*PROBLEM DESCRIPTION*. Which lines of the data contain the string "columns"? Copy every one of them.
───── DATA SEGMENT ─────
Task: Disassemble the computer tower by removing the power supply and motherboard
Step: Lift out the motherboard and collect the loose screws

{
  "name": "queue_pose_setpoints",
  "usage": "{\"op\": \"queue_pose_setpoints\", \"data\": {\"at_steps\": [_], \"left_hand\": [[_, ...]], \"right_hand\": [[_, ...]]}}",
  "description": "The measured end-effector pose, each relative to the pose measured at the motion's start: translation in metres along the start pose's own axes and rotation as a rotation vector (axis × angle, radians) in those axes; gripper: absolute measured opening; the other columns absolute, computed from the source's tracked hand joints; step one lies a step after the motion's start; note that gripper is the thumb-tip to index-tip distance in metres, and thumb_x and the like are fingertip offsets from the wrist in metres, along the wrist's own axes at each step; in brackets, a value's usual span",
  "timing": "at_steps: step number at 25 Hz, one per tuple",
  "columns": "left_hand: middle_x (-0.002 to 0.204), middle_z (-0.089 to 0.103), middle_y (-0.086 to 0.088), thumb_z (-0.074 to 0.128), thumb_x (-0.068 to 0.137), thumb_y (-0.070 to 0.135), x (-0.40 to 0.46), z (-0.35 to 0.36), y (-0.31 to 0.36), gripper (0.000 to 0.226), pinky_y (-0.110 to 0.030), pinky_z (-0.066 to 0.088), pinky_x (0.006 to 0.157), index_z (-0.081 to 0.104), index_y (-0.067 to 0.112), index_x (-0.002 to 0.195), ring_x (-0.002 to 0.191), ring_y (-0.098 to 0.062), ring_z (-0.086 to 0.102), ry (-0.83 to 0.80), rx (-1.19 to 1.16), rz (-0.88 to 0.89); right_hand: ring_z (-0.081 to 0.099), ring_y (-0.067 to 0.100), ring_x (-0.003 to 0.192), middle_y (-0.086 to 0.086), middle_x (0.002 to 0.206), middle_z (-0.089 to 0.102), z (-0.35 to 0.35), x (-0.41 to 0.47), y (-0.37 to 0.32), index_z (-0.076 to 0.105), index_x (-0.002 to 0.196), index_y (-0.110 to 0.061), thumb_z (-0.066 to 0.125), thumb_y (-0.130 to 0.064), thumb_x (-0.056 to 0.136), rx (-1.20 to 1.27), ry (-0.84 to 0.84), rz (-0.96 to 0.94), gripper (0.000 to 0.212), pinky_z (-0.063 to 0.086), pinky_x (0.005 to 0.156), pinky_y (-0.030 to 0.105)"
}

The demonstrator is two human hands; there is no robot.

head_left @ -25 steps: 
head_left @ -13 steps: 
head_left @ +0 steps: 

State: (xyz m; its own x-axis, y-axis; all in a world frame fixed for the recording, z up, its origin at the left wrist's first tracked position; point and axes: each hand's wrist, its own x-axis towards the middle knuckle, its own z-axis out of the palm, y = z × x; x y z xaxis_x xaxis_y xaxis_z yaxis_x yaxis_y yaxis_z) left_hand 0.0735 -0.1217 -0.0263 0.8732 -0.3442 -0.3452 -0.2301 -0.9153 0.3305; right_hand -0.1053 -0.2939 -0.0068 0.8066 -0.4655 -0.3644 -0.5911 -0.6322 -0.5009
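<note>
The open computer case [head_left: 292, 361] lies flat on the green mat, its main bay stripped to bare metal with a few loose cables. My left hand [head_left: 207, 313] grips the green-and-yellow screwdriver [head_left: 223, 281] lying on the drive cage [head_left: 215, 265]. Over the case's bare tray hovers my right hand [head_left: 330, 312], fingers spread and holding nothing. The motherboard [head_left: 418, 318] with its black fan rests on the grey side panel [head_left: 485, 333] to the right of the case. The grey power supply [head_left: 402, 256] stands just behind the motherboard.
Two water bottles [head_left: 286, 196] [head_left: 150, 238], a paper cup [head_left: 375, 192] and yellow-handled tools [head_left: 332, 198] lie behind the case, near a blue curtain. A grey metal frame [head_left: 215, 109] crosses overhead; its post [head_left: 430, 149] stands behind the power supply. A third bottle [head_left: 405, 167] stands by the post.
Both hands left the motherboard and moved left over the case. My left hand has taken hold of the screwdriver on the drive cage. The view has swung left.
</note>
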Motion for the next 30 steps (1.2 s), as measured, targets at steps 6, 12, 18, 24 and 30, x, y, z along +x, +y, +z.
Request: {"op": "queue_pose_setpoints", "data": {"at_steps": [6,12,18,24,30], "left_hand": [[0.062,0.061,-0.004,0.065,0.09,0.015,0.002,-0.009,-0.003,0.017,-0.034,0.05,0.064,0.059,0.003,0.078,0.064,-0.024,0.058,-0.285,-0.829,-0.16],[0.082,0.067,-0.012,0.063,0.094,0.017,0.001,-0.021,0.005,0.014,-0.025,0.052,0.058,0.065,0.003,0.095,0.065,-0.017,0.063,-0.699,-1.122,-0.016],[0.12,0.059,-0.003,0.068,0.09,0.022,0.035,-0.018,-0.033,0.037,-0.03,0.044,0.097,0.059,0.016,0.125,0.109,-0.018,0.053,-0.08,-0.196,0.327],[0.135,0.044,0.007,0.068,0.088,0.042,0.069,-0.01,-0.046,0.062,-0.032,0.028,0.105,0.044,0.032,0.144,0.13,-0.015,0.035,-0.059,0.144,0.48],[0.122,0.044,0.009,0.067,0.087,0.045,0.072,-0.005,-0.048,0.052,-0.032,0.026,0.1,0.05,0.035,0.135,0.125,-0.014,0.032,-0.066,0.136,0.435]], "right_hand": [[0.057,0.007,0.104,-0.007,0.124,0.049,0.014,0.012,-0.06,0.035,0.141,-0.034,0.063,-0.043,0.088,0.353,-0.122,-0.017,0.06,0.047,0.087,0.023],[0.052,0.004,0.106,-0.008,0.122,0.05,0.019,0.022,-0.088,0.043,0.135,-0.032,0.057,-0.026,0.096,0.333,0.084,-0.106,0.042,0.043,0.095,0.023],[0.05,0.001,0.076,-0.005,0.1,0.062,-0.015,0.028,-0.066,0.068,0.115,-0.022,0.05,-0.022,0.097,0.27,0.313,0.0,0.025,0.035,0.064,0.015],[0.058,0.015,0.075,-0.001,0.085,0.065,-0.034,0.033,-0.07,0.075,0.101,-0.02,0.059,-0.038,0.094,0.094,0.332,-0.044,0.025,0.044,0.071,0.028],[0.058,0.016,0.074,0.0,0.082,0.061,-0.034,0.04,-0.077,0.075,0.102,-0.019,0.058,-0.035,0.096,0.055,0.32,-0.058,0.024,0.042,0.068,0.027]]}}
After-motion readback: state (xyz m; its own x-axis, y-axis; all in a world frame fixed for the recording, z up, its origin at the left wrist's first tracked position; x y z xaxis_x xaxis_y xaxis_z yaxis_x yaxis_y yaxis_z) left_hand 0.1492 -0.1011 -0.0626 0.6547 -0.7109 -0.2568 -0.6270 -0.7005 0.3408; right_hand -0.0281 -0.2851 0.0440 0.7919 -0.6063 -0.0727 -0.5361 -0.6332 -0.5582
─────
*REPLY TO THE EXERCISE*.
  "description": "The measured end-effector pose, each relative to the pose measured at the motion's start: translation in metres along the start pose's own axes and rotation as a rotation vector (axis × angle, radians) in those axes; gripper: absolute measured opening; the other columns absolute, computed from the source's tracked hand joints; step one lies a step after the motion's start; note that gripper is the thumb-tip to index-tip distance in metres, and thumb_x and the like are fingertip offsets from the wrist in metres, along the wrist's own axes at each step; in brackets, a value's usual span",
  "columns": "left_hand: middle_x (-0.002 to 0.204), middle_z (-0.089 to 0.103), middle_y (-0.086 to 0.088), thumb_z (-0.074 to 0.128), thumb_x (-0.068 to 0.137), thumb_y (-0.070 to 0.135), x (-0.40 to 0.46), z (-0.35 to 0.36), y (-0.31 to 0.36), gripper (0.000 to 0.226), pinky_y (-0.110 to 0.030), pinky_z (-0.066 to 0.088), pinky_x (0.006 to 0.157), index_z (-0.081 to 0.104), index_y (-0.067 to 0.112), index_x (-0.002 to 0.195), ring_x (-0.002 to 0.191), ring_y (-0.098 to 0.062), ring_z (-0.086 to 0.102), ry (-0.83 to 0.80), rx (-1.19 to 1.16), rz (-0.88 to 0.89); right_hand: ring_z (-0.081 to 0.099), ring_y (-0.067 to 0.100), ring_x (-0.003 to 0.192), middle_y (-0.086 to 0.086), middle_x (0.002 to 0.206), middle_z (-0.089 to 0.102), z (-0.35 to 0.35), x (-0.41 to 0.47), y (-0.37 to 0.32), index_z (-0.076 to 0.105), index_x (-0.002 to 0.196), index_y (-0.110 to 0.061), thumb_z (-0.066 to 0.125), thumb_y (-0.130 to 0.064), thumb_x (-0.056 to 0.136), rx (-1.20 to 1.27), ry (-0.84 to 0.84), rz (-0.96 to 0.94), gripper (0.000 to 0.212), pinky_z (-0.063 to 0.086), pinky_x (0.005 to 0.156), pinky_y (-0.030 to 0.105)"

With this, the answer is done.